Bleibt der Kopfbahnhof vorerst bestehen?
Eine mögliche Folge, wenn die DUH jetzt gegen den Planfeststellungsbeschluss vorgeht, ist, dass ein Teil des Kopfbahnhofes bestehen bleiben muss, so Resch. Damit würde gewehrleistet werden, dass Züge aus Singen und Zürich auch weiterhin den Hauptbahnhof direkt anfahren können und somit die Beschlüsse erfüllt werden können. Der Anwalt Remo Klinger erklärt, dass es juristisch vor allem zwei Vorgehensmöglichkeiten gibt: Entweder ein Planänderungsverfahren oder man muss ein komplett neues Planfeststellungsverfahren einleiten.
Resch zweifelt darüber hinaus die sieben Jahre Bauzeit an, die gebraucht wird, um den Pfaffensteigtunnel fertig zu stellten. "Alle sagen, in sieben Jahren haben wir das soweit, dann ist der Pfaffensteigtunnel fertig. Aber es gibt noch keinen Planfeststellungsbeschluss. Da gibt es viele Unsicherheiten. Das halte ich für eine unseriöse Debatte."
Rechtsanwalt: Ersatzverkehr mit S- und Stadtbahnen nicht haltbar
Schon vor Monaten wehrte sich die Bahn gegen die Vorwürfe, man habe keinen Ersatz für die Unterbrechung der Gäubahn. Ein Ersatz sei durch den S-Bahn-Verkehr und den Ausbau der Stadtbahnen zwischen Stuttgart-Vaihingen und dem Hauptbahnhof gewehrleistet. Aber auch hier hält der Rechtsanwalt Remo Klinger dagegen. "Im Planfeststellungsbeschluss ist die Rede davon, dass nicht nur der Betrieb von S-Bahnen, sondern auch vom Fernverkehr aufrecht zu erhalten ist." Damit, so der Anwalt, sei das Ersatzkonzept der Bahn nicht haltbar.

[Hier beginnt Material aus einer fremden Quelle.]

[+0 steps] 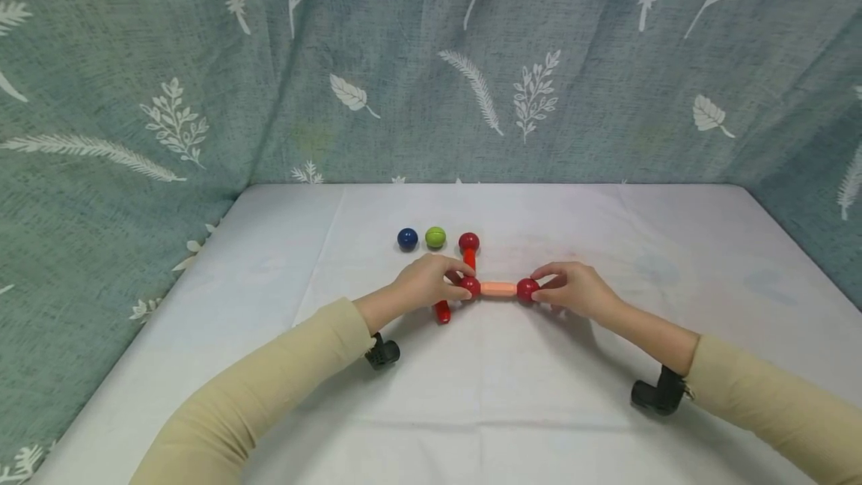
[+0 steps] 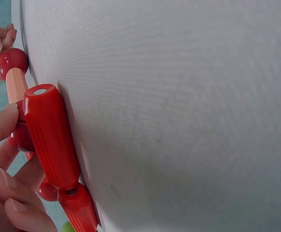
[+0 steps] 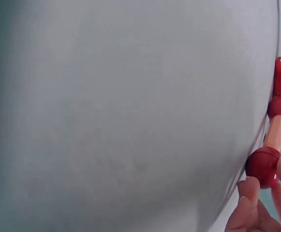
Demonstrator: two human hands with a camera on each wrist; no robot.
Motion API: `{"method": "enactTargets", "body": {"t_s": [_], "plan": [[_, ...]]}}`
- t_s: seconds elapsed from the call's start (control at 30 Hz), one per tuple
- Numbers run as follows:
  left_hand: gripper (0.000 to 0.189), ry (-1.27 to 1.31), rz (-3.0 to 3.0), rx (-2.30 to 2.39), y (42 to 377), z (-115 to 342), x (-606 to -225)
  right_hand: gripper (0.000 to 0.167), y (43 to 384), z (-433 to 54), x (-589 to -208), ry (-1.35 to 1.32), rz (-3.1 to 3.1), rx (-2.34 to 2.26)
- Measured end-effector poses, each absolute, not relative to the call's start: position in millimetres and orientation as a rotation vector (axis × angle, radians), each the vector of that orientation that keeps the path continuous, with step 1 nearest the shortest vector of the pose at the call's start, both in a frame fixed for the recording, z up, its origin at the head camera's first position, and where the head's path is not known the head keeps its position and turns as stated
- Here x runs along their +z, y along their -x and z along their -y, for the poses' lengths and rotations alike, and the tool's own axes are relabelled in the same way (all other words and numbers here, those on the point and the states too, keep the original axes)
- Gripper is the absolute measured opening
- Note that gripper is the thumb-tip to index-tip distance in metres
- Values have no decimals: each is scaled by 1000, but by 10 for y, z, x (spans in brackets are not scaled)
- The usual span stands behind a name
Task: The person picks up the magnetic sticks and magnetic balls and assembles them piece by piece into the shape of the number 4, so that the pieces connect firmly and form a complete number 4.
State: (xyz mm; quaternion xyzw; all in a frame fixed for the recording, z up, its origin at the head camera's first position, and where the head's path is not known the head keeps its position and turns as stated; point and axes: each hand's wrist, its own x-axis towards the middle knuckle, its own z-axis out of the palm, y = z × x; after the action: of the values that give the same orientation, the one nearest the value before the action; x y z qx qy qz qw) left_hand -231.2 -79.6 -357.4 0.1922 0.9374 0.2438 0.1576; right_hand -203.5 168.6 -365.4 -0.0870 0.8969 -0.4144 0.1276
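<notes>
A peach rod [image 1: 498,289] lies between two dark red balls, joining or touching both. My left hand [image 1: 426,281] pinches the left ball [image 1: 471,287] between thumb and fingers. On the right ball [image 1: 528,290] my right hand [image 1: 578,292] has thumb and fingertips pinched; the right wrist view shows this ball [image 3: 262,166] closely. A red rod [image 1: 469,260] runs from near the left ball toward a third red ball [image 1: 469,242] farther back. Beside my left hand, another red rod [image 1: 442,311] lies on the table, partly hidden; the left wrist view shows red rods [image 2: 52,137] end to end.
Behind my left hand sit a blue ball [image 1: 407,239] and a green ball [image 1: 435,236]. A bit of something peach-coloured [image 1: 557,309] shows under my right hand. White cloth covers the table [image 1: 431,410], and a leaf-patterned curtain [image 1: 404,43] hangs behind its far edge.
</notes>
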Motion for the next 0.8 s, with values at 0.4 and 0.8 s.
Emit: {"method": "enactTargets", "body": {"t_s": [0.4,0.8], "plan": [[39,-544,-2681,685,2321,817,-3586,33,2037,-1656,-3672,270,-2608,-1222],[36,-597,-2721,716,2325,885,-3525,32,2042,-1650,-3686,304,-2633,-1200]]}}
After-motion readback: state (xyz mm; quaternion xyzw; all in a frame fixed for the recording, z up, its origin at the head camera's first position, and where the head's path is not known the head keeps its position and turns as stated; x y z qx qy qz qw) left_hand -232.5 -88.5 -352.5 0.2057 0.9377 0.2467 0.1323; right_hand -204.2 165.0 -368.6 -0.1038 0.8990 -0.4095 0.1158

Unterstützung von den Bürgermeistern entlang der Gäubahn
Unterstützt wird die DUH vor allem von den Anrainergemeinden der Gäubahn. Diese hatten, wie auch schon Umweltverbände, zuvor selbst geprüft, ob sie juristisch gegen die Abkappung der Gäubahn vorgehen können - erfolglos. Die Oberbürgermeister von Böblingen, Singen, Radolfzell und Konstanz fühlen sich durch die Baupläne von der Landeshauptstadt abgehängt. Von der Streckensperrung zwischen S-Vaihingen und Hauptbahnhof seien rund 1,4 Millionen Menschen im Süden von Baden-Württemberg betroffen, erklärte der Konstanzer Oberbürgermeister Ulrich Burchardt (CDU): "Die Kappung der Gäubahn wäre ein Rückschlag bei unseren Bemühungen, die Bevölkerung vom Fahren mit dem Zug und nicht mit dem Auto zu überzeugen."
DUH setzt dem Eisenbahnbundesamt eine Frist
Man habe dem Eisenbahnbundesamt als Aufsichtsbehörde nun eine Frist von einem Monat gesetzt, dagegen vorzugehen, so die DUH. Andernfalls werde man Klage beim Verwaltungsgerichtshof Baden-Württemberg einreichen. Die DUH ist damit die erste Institution, die konkrete Pläne zu einem juristischen Vorgehen gegen die Abkappung der Gäubahn präsentiert. Die Deutsche Umwelthilfe sieht sich - anders als die Anrainergemeinden - in der Lage, eine Klage gegen das Planfeststellungsverfahren zu führen.